**EXERCISE INSTRUCTIONS**
In the data below, find the line containing "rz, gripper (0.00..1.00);", then set down that line and every later line up to and including the line containing "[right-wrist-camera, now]", exactly.

# # # # #

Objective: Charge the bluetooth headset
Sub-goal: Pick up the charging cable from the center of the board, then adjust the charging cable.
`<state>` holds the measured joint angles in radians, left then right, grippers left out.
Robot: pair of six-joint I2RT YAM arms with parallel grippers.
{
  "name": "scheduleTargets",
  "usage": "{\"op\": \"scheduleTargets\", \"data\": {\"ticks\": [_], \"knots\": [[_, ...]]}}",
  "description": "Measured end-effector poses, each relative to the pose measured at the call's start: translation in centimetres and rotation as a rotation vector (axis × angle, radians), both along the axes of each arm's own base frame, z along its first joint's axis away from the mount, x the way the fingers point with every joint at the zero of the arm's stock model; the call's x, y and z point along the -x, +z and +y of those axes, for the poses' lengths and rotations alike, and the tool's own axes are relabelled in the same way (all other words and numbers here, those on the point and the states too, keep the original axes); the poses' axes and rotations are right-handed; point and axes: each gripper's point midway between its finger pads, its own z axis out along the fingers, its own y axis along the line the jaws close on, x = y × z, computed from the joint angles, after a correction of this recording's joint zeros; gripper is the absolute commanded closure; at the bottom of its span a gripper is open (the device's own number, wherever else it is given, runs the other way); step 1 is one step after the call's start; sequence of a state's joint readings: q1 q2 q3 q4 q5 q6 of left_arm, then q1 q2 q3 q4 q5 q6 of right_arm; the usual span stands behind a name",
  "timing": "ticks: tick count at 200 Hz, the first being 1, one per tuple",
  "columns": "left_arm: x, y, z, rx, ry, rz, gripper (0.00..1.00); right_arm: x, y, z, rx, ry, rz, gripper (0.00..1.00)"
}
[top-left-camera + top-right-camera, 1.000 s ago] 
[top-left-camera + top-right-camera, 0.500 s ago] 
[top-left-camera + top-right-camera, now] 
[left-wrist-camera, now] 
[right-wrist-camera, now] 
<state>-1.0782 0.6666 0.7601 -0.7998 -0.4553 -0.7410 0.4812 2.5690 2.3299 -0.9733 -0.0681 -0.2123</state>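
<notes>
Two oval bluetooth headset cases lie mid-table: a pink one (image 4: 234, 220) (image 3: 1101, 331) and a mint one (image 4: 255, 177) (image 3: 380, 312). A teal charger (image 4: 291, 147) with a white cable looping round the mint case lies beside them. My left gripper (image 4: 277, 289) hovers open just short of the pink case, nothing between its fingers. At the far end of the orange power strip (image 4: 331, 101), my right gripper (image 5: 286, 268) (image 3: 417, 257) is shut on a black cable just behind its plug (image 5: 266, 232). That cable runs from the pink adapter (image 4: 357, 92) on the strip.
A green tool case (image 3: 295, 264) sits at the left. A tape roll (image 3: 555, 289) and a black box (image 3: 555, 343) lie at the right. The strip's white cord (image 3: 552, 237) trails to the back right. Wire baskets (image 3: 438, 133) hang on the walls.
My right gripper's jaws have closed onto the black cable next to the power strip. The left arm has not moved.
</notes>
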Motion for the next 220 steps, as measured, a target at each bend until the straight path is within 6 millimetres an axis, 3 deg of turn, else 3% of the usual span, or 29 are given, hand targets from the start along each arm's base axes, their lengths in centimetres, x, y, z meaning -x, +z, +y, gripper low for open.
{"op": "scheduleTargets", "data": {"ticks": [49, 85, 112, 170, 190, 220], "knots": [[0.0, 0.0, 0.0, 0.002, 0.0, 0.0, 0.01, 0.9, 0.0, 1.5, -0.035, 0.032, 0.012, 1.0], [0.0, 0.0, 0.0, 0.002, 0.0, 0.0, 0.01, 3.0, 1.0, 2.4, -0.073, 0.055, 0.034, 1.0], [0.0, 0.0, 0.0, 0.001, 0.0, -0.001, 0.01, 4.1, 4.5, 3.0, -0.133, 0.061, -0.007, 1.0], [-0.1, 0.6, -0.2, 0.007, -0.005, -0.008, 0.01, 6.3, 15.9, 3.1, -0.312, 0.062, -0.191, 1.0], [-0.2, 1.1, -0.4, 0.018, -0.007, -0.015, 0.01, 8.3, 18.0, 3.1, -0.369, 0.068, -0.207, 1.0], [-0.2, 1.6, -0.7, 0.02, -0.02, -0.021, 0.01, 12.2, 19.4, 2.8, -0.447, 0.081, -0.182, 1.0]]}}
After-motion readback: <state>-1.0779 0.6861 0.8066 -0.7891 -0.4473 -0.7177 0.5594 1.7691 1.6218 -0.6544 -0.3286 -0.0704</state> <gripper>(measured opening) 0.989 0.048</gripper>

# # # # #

**RESULT OF THIS EXERCISE**
  "columns": "left_arm: x, y, z, rx, ry, rz, gripper (0.00..1.00); right_arm: x, y, z, rx, ry, rz, gripper (0.00..1.00)"
}
[top-left-camera + top-right-camera, 1.000 s ago] 
[top-left-camera + top-right-camera, 0.500 s ago] 
[top-left-camera + top-right-camera, now] 
[left-wrist-camera, now] 
[right-wrist-camera, now] 

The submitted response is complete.